With pictures left out, extract every line between the start of the records below and the line holding "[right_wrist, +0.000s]", inclusive.

━━ TASK INPUTS

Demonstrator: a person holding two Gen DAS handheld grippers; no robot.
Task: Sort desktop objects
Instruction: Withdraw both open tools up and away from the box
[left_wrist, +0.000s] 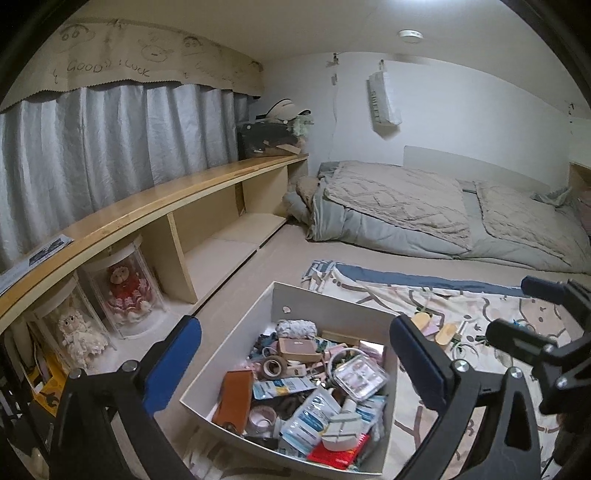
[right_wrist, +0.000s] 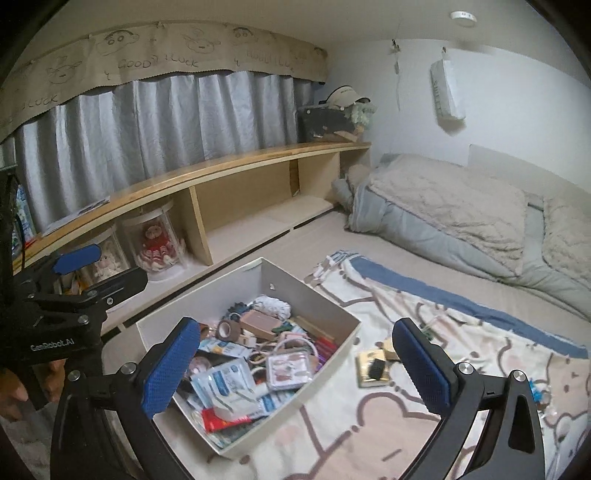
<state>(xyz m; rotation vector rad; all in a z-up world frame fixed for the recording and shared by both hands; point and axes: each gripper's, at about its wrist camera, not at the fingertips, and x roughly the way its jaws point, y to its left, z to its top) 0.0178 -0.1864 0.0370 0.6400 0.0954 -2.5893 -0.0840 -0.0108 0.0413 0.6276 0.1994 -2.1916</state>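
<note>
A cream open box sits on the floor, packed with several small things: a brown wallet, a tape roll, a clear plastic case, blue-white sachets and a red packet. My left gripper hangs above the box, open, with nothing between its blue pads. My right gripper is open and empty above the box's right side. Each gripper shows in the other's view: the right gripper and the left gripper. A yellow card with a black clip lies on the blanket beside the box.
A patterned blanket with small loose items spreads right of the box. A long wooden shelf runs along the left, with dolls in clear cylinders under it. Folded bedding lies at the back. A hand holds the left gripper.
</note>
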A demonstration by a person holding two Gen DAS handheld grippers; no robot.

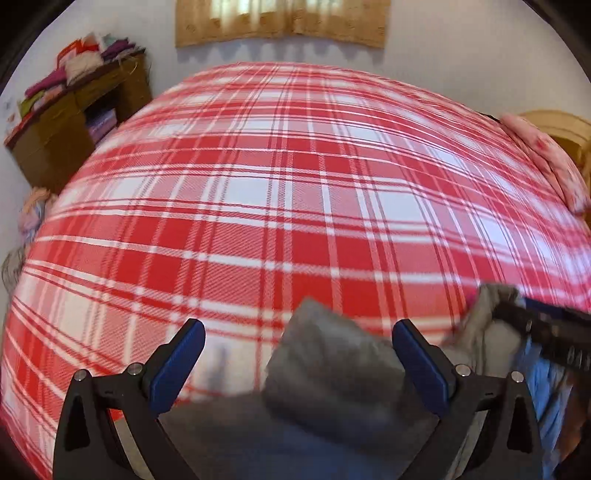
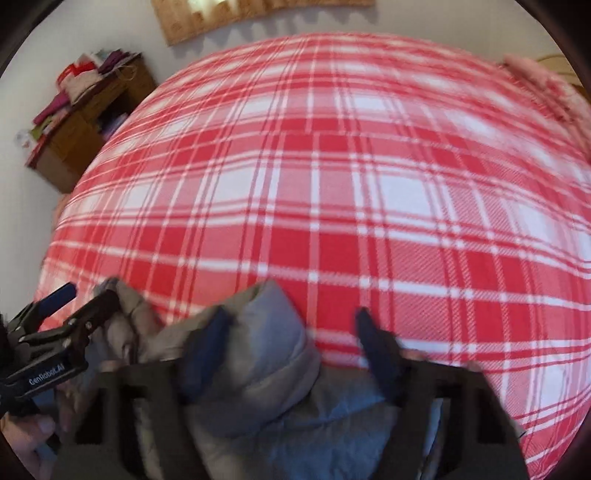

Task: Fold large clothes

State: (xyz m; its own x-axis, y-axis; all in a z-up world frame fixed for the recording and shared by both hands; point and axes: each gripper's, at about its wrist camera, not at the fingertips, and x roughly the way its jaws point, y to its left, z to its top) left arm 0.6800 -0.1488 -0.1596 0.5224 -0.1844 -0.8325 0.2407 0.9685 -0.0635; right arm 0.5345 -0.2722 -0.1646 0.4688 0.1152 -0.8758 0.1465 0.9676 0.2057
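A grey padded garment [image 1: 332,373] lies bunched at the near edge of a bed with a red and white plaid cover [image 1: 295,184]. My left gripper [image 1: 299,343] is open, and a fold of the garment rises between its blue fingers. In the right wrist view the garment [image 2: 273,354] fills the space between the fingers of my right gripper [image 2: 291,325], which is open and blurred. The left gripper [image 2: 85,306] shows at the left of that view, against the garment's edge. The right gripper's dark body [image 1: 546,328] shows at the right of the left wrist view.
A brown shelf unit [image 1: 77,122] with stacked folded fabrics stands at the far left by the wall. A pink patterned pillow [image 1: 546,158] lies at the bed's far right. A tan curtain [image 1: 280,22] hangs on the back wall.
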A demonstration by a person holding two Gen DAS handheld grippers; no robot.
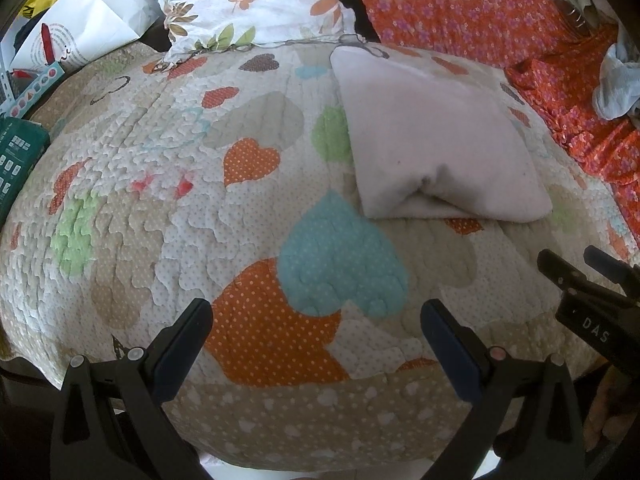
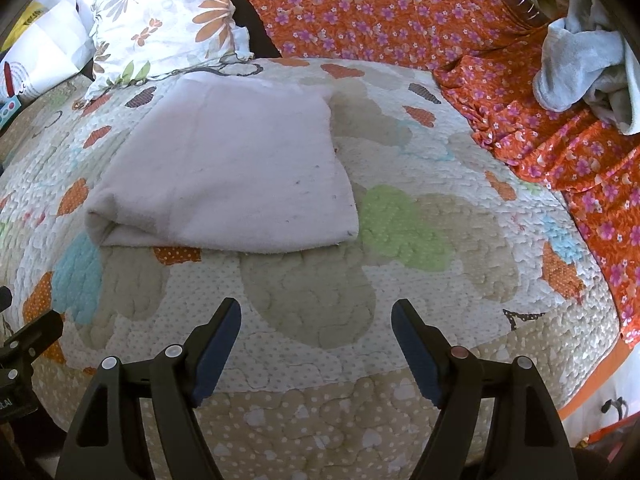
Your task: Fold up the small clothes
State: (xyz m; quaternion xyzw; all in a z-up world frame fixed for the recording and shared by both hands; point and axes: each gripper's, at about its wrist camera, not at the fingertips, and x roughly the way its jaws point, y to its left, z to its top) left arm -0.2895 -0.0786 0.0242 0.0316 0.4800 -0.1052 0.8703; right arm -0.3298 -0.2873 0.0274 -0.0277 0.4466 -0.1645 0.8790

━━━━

RESPONSE TO THE EXERCISE -
Demonstrator: a person holding two Gen DAS handheld grippers; no robot.
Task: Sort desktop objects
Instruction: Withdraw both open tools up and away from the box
[left_wrist, +0.000s] 
[right_wrist, +0.000s] 

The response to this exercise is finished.